Isso é objetivo, uma realidade da física do poder, mas é mais tenebrosa a realidade das forças subjetivas que são golpistas.

O “acontecimento” da tutela militar (que como veremos, é policêntrica) se inscreve em um determinado contexto e o transforma – ele nasce de certas condições, mas gera novas.

Ciro Gomes falou das aspirações ditatoriais de Mourão na Rádio Bandeirantes na manhã do dia 17 de setembro e na madrugada do dia 18 disse no Jornal da Globo que avisou o Comandante Vilas Boas que ia “enfrentar o Mourão porque ele estava escalando um golpe no Brasil” – também denunciou a tutela militar na política e ameaças relativas a voto no Supremo. Ciro Gomes é candidato presidencial com acesso a altos círculos militares e não vem falando essas coisas a toa, não é por seu conhecido gênio forte ou criatividade retórica.

Jogadas

Estamos na época da guerra de quarta geração, da guerra híbrida. A “guerra de comunicação” ganha novos patamares com o advento da internet e atores não-estatais assumem funções preponderantes. Nossos oficiais e mais precisamente os jogadores citados acima são uma mistura da educação do regime militar com um contato recente com essas noções de guerra híbrida.

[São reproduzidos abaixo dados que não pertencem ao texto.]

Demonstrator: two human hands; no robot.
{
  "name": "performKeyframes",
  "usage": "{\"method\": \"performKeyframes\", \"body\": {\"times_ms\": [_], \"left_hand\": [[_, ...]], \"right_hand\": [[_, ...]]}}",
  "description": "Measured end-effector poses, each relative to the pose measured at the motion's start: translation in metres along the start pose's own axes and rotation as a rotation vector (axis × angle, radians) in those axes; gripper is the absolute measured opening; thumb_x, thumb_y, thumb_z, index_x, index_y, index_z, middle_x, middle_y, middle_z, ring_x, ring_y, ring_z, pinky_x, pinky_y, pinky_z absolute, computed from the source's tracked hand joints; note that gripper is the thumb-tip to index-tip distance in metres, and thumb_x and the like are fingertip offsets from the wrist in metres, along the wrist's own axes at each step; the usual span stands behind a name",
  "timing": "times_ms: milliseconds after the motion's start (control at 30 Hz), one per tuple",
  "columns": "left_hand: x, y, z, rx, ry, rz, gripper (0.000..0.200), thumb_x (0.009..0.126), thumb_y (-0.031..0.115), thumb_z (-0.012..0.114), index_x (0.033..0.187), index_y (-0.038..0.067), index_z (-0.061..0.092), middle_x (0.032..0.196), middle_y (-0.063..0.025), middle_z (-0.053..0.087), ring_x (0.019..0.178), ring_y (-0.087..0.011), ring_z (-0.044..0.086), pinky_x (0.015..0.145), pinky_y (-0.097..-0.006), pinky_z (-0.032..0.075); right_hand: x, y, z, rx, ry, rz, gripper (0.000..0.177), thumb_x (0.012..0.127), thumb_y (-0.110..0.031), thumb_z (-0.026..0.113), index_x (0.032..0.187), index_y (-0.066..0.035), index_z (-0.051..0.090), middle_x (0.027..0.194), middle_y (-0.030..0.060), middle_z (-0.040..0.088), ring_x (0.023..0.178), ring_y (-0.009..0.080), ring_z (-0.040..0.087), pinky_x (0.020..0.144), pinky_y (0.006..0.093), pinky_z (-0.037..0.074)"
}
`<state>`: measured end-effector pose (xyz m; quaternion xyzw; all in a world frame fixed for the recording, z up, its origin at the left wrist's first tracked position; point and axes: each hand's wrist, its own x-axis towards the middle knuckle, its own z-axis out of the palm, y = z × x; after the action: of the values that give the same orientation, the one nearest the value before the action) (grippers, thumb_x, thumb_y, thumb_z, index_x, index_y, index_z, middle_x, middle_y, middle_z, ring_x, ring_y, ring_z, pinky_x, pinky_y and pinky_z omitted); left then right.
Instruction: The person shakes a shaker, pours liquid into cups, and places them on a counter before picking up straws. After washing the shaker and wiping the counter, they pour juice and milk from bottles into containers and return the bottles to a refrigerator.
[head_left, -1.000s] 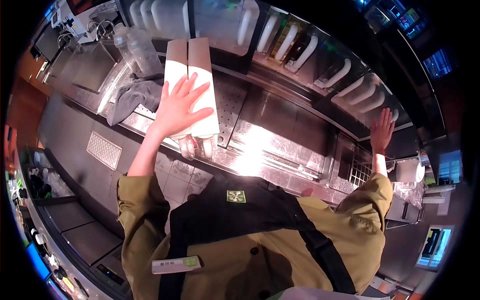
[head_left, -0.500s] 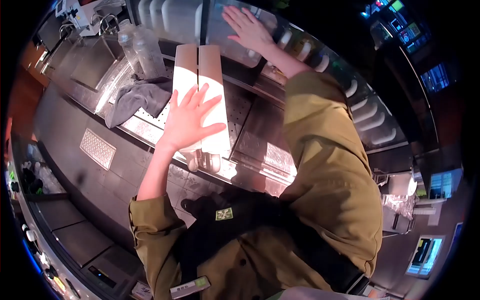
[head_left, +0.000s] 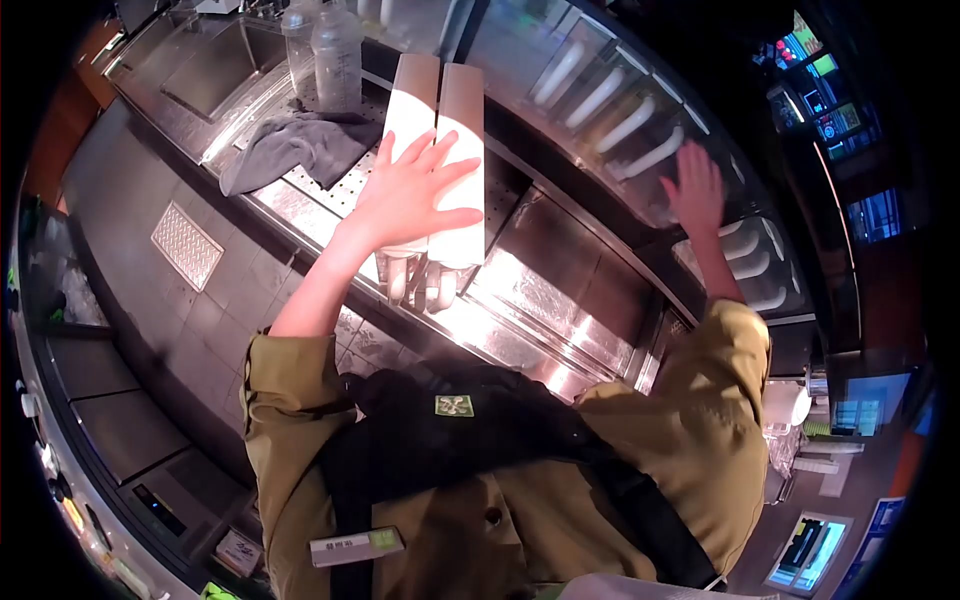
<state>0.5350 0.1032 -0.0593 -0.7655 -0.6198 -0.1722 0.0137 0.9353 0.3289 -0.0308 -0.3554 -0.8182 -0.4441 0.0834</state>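
My left hand (head_left: pixel 415 195) lies spread, palm down, over two long white containers (head_left: pixel 462 110) set side by side on the steel counter. Handle-like ends (head_left: pixel 440 285) stick out from their near side. On the right, my right hand (head_left: pixel 697 190) is stretched out flat with fingers straight, holding nothing. It overlaps a row of clear-covered bins (head_left: pixel 575 130) with curved white handles. More of these white handles (head_left: pixel 755 265) show just below and to the right of that hand. A crumpled grey cloth (head_left: pixel 295 150) rests left of the white containers.
Two tall clear plastic jugs (head_left: pixel 338 65) stand behind the cloth on a perforated tray. A recessed steel worktop (head_left: pixel 560 260) lies between my arms. At far left is a tiled floor with a metal drain cover (head_left: pixel 188 245). Lit screens (head_left: pixel 830 100) are at upper right.
My right hand has moved right and nearer along the clear-covered bins. My left hand stays spread over the white containers. The view has shifted, showing more of the steel worktop.
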Motion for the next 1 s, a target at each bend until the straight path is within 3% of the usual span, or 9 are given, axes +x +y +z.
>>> {"method": "performKeyframes", "body": {"times_ms": [200,300,400,500,600,667,800,933,1000], "left_hand": [[0.001,-0.001,0.000,0.003,-0.032,0.004,0.065,0.078,0.059,0.051,0.130,0.021,0.045,0.143,-0.0117,0.030,0.133,-0.0296,0.024,0.108,-0.0519,0.009],[0.002,-0.004,0.002,0.004,-0.051,0.005,0.073,0.077,0.068,0.042,0.133,0.022,0.042,0.143,-0.0120,0.029,0.134,-0.0296,0.022,0.108,-0.0541,0.007],[0.001,-0.006,0.005,-0.009,-0.039,-0.005,0.072,0.077,0.068,0.042,0.133,0.023,0.043,0.143,-0.0118,0.029,0.135,-0.0293,0.022,0.108,-0.0536,0.007],[0.001,-0.006,0.006,-0.002,-0.040,-0.009,0.072,0.076,0.069,0.041,0.133,0.023,0.043,0.144,-0.0113,0.029,0.135,-0.0286,0.022,0.108,-0.0536,0.007],[0.000,-0.003,0.003,0.004,-0.050,-0.023,0.070,0.077,0.065,0.046,0.132,0.023,0.044,0.144,-0.0112,0.028,0.133,-0.0300,0.024,0.108,-0.0540,0.009],[0.001,-0.004,0.003,0.020,-0.053,-0.028,0.070,0.076,0.066,0.046,0.132,0.023,0.044,0.144,-0.0101,0.027,0.133,-0.0301,0.025,0.107,-0.0546,0.010],[0.001,-0.004,0.005,0.001,-0.026,-0.016,0.071,0.076,0.067,0.045,0.131,0.023,0.044,0.144,-0.0102,0.028,0.133,-0.0302,0.025,0.107,-0.0550,0.009],[0.000,-0.005,0.008,-0.015,-0.017,-0.011,0.071,0.076,0.068,0.045,0.131,0.022,0.045,0.144,-0.0112,0.028,0.133,-0.0307,0.025,0.107,-0.0555,0.009],[0.001,-0.005,0.004,-0.013,-0.029,-0.010,0.070,0.077,0.067,0.045,0.131,0.022,0.045,0.144,-0.0123,0.027,0.133,-0.0318,0.025,0.106,-0.0566,0.010]], "right_hand": [[-0.106,0.041,-0.015,-0.253,-0.179,0.213,0.061,0.085,-0.041,0.051,0.137,-0.014,0.034,0.143,-0.0003,0.031,0.131,0.0162,0.031,0.106,0.0360,0.025],[-0.119,0.037,-0.020,-0.252,-0.100,0.228,0.061,0.085,-0.040,0.052,0.135,-0.011,0.035,0.143,0.0037,0.031,0.131,0.0200,0.030,0.106,0.0372,0.024],[-0.080,-0.002,-0.042,-0.076,0.054,0.300,0.059,0.083,-0.034,0.055,0.133,-0.008,0.038,0.142,0.0087,0.032,0.130,0.0256,0.031,0.104,0.0397,0.027],[0.030,-0.043,-0.057,0.254,0.211,-0.077,0.048,0.082,-0.024,0.057,0.125,-0.004,0.046,0.137,0.0133,0.038,0.126,0.0315,0.036,0.101,0.0431,0.031],[0.139,-0.085,-0.043,0.257,0.316,-0.232,0.052,0.084,-0.030,0.056,0.129,-0.007,0.043,0.137,0.0095,0.038,0.127,0.0258,0.034,0.103,0.0401,0.029],[0.174,-0.094,-0.023,0.112,0.252,-0.282,0.060,0.085,-0.039,0.052,0.135,-0.010,0.036,0.143,0.0039,0.032,0.131,0.0194,0.029,0.105,0.0375,0.025],[0.158,-0.082,-0.017,-0.021,0.067,-0.210,0.063,0.087,-0.043,0.047,0.140,-0.014,0.028,0.147,-0.0002,0.024,0.134,0.0147,0.023,0.107,0.0353,0.022],[0.096,-0.044,-0.011,0.029,0.108,-0.159,0.061,0.087,-0.041,0.048,0.139,-0.015,0.031,0.146,-0.0008,0.027,0.133,0.0144,0.026,0.106,0.0366,0.023],[0.076,-0.036,-0.018,0.062,0.154,-0.144,0.055,0.086,-0.036,0.052,0.133,-0.011,0.040,0.141,0.0040,0.035,0.130,0.0200,0.032,0.104,0.0387,0.026]]}}
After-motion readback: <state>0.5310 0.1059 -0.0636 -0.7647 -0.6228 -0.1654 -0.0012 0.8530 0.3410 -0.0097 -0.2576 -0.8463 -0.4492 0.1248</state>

Não estamos falando nem de intelectuais nem de líderes partidários tentando fazer avançar uma causa, mas de generais brasileiros saídos do sistema da ditadura militar. Sendo conspiradores por vocação e conservadores vindos de uma instituição sólida (corporativista e totalmente distante do voto), se identificam especialmente com a desinformação como arma de preferência, garantindo a desorganização de diversas composições civis em contraposição ao sólido poder que eles mantém enquanto militares.

“Conservador” aqui não implica necessariamente em grandes profissões de fé partidárias e doutrinárias (até porque estamos falando de positivistas), mas a ideia central de que conservar a atual ordem social é necessário e desejável (quem manda, quem obedece, quem é de cima, quem é de baixo…).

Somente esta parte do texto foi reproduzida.